Significance: To determine basal tear-production rates from low tear-producing patients, we present a prewetted modified Schirmer's tear test (PW-MSTT). The improved method is an extension of the MSTT that provides a reliable method to investigate the relation between dry-eye symptoms and basal tear production rates.

Purpose: The MSTT quantifies basal tear-production rates from patients. However, the existing test does not allow measurement of basal tear-production rates from patients that do not wet past the 5-mm mark on the Schirmer strip within 5 minutes. We extended the MSTT with a prewetting technique to allow quantification of basal tear-production rates from patients that do not adequately wet the Schirmer strip within 5 minutes of strip insertion.

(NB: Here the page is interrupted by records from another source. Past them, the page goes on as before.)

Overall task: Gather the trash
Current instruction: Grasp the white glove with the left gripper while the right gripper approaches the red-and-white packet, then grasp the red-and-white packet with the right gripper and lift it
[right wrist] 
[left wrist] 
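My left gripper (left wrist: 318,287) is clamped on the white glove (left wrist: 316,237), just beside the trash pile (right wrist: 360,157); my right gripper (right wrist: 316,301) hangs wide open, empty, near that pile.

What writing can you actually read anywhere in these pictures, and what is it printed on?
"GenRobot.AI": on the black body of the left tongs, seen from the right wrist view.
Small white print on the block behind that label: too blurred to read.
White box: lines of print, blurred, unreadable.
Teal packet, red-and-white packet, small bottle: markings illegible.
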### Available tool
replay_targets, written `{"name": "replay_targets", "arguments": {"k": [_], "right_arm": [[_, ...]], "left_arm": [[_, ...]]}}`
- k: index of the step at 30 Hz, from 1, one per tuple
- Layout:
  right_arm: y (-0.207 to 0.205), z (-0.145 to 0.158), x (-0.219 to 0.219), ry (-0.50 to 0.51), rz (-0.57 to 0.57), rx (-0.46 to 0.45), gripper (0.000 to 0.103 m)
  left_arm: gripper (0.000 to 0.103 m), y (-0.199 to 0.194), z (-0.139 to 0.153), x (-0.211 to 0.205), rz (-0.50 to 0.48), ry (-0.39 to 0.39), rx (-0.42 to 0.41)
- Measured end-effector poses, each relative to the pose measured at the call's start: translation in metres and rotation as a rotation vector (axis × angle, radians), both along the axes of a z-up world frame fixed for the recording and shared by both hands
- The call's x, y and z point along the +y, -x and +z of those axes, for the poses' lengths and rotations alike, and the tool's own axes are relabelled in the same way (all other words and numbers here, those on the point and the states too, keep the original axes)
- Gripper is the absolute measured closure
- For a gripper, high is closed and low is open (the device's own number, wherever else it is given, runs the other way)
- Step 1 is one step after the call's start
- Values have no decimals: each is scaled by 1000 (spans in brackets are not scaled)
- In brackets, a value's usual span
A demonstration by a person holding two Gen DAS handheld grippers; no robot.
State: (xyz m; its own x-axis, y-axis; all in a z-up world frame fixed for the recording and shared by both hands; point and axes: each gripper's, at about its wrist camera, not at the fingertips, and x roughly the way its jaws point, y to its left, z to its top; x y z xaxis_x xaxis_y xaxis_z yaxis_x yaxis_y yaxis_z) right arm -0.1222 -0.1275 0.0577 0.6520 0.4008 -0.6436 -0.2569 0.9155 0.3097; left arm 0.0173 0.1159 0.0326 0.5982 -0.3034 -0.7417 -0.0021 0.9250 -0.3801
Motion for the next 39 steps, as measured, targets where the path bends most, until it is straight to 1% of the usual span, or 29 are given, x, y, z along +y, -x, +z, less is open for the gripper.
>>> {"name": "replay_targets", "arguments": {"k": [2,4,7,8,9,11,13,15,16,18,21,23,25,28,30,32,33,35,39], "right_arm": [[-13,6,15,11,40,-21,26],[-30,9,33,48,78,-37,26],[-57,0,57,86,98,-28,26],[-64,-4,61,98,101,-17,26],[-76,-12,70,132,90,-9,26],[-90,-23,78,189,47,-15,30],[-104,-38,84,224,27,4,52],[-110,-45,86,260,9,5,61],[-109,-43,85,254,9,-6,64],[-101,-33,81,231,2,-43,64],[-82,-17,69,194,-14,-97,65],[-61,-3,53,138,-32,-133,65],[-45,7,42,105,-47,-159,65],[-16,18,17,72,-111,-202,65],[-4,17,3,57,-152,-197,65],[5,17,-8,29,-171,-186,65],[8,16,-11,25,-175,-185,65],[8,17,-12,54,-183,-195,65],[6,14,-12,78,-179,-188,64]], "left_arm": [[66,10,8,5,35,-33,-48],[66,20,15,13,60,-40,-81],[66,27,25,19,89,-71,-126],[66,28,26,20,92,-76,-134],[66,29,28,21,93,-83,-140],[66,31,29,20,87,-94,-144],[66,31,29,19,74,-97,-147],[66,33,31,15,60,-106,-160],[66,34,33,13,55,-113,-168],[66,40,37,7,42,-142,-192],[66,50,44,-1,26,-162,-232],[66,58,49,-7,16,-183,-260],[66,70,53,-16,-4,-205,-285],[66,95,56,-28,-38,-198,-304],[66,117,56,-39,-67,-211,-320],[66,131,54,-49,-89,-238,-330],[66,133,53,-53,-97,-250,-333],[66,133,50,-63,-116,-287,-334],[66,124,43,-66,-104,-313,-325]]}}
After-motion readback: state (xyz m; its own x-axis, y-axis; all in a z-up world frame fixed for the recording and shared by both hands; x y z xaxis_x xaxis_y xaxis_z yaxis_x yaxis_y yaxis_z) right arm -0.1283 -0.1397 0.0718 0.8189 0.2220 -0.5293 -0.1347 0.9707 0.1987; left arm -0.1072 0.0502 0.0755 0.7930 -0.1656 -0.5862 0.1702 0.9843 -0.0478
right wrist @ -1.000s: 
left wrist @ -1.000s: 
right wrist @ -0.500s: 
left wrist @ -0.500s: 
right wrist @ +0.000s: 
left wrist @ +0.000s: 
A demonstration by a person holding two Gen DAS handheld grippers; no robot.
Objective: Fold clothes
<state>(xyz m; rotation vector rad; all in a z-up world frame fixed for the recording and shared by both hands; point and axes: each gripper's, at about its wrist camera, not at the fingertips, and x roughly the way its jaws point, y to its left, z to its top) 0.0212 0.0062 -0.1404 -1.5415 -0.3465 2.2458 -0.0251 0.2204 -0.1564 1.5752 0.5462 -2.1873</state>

Methods: An in-vitro study was conducted with sheathed Schirmer strips to determine the volume of sterile nonpreservative saline solution necessary to prewet the Schirmer strip before insertion. This assessment determined that 1.6 µL of prewetting saline wets the Schirmer strip to 5.2 mm of the Schirmer strip, enough to allow basal tear production rate determination from subjects that do not adequately wet the Schirmer strip out to the 5-mm mark. Then, a clinical study was conducted with sheathed Schirmer strips with the prewetting technique to determine the basal tear-production rate from subjects that could not wet sufficiently to determine their basal tear-production rate.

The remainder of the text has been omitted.